===== Source records =====
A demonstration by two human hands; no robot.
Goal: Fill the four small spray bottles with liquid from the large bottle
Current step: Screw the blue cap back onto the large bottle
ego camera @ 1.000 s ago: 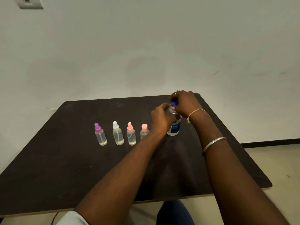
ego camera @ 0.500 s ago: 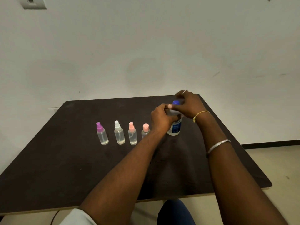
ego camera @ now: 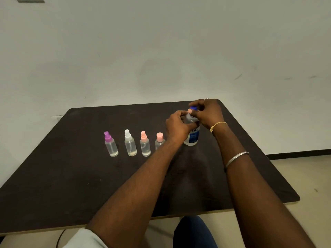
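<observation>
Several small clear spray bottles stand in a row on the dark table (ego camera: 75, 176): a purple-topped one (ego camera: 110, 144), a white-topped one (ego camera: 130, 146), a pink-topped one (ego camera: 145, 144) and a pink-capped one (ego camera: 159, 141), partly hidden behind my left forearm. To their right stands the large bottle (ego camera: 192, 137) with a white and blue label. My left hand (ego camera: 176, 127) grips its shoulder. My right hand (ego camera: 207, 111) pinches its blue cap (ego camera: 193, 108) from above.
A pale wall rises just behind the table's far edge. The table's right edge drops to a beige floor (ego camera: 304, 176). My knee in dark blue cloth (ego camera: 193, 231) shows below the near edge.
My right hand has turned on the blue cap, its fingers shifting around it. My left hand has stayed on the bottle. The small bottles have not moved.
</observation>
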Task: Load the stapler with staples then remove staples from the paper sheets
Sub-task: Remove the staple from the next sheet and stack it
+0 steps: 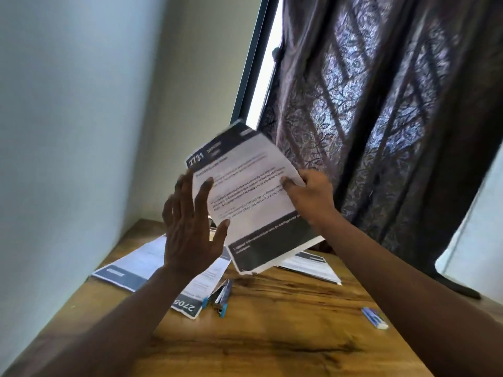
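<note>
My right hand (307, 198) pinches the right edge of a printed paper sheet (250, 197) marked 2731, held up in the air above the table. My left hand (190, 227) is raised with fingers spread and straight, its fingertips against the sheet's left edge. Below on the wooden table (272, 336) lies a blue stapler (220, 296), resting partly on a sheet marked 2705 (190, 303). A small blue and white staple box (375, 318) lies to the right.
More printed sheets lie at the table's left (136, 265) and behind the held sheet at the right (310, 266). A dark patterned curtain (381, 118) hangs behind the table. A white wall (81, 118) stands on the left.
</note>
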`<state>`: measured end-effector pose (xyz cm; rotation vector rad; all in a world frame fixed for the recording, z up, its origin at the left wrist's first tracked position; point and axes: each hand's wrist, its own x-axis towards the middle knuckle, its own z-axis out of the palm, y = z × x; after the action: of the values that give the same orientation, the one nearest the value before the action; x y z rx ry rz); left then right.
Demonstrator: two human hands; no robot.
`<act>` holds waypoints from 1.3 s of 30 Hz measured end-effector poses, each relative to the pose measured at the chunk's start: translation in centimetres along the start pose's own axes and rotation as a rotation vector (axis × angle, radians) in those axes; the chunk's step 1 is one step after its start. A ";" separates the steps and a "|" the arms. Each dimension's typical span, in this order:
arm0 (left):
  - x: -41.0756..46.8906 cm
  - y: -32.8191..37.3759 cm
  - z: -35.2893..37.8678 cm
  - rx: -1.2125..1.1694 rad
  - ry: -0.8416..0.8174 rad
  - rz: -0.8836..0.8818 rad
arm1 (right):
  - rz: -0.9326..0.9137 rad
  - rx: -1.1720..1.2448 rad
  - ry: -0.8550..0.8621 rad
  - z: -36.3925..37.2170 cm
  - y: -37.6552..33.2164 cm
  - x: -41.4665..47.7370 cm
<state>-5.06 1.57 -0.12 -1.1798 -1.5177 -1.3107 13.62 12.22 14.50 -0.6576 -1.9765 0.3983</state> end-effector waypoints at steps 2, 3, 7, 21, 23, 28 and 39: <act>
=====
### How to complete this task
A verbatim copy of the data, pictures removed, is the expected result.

### Your solution
A demonstration by two human hands; no robot.
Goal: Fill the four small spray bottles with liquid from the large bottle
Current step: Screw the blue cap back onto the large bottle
ego camera @ 1.000 s ago: 
ego camera @ 0.500 s ago: 
ego camera @ now: 
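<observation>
Several small clear spray bottles stand in a row on the dark table (ego camera: 75, 176): a purple-topped one (ego camera: 110, 144), a white-topped one (ego camera: 130, 146), a pink-topped one (ego camera: 145, 144) and a pink-capped one (ego camera: 159, 141), partly hidden behind my left forearm. To their right stands the large bottle (ego camera: 192, 137) with a white and blue label. My left hand (ego camera: 176, 127) grips its shoulder. My right hand (ego camera: 207, 111) pinches its blue cap (ego camera: 193, 108) from above.
A pale wall rises just behind the table's far edge. The table's right edge drops to a beige floor (ego camera: 304, 176). My knee in dark blue cloth (ego camera: 193, 231) shows below the near edge.
My right hand has turned on the blue cap, its fingers shifting around it. My left hand has stayed on the bottle. The small bottles have not moved.
</observation>
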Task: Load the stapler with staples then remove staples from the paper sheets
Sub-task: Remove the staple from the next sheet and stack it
+0 steps: 
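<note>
My right hand (307, 198) pinches the right edge of a printed paper sheet (250, 197) marked 2731, held up in the air above the table. My left hand (190, 227) is raised with fingers spread and straight, its fingertips against the sheet's left edge. Below on the wooden table (272, 336) lies a blue stapler (220, 296), resting partly on a sheet marked 2705 (190, 303). A small blue and white staple box (375, 318) lies to the right.
More printed sheets lie at the table's left (136, 265) and behind the held sheet at the right (310, 266). A dark patterned curtain (381, 118) hangs behind the table. A white wall (81, 118) stands on the left.
</note>
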`<state>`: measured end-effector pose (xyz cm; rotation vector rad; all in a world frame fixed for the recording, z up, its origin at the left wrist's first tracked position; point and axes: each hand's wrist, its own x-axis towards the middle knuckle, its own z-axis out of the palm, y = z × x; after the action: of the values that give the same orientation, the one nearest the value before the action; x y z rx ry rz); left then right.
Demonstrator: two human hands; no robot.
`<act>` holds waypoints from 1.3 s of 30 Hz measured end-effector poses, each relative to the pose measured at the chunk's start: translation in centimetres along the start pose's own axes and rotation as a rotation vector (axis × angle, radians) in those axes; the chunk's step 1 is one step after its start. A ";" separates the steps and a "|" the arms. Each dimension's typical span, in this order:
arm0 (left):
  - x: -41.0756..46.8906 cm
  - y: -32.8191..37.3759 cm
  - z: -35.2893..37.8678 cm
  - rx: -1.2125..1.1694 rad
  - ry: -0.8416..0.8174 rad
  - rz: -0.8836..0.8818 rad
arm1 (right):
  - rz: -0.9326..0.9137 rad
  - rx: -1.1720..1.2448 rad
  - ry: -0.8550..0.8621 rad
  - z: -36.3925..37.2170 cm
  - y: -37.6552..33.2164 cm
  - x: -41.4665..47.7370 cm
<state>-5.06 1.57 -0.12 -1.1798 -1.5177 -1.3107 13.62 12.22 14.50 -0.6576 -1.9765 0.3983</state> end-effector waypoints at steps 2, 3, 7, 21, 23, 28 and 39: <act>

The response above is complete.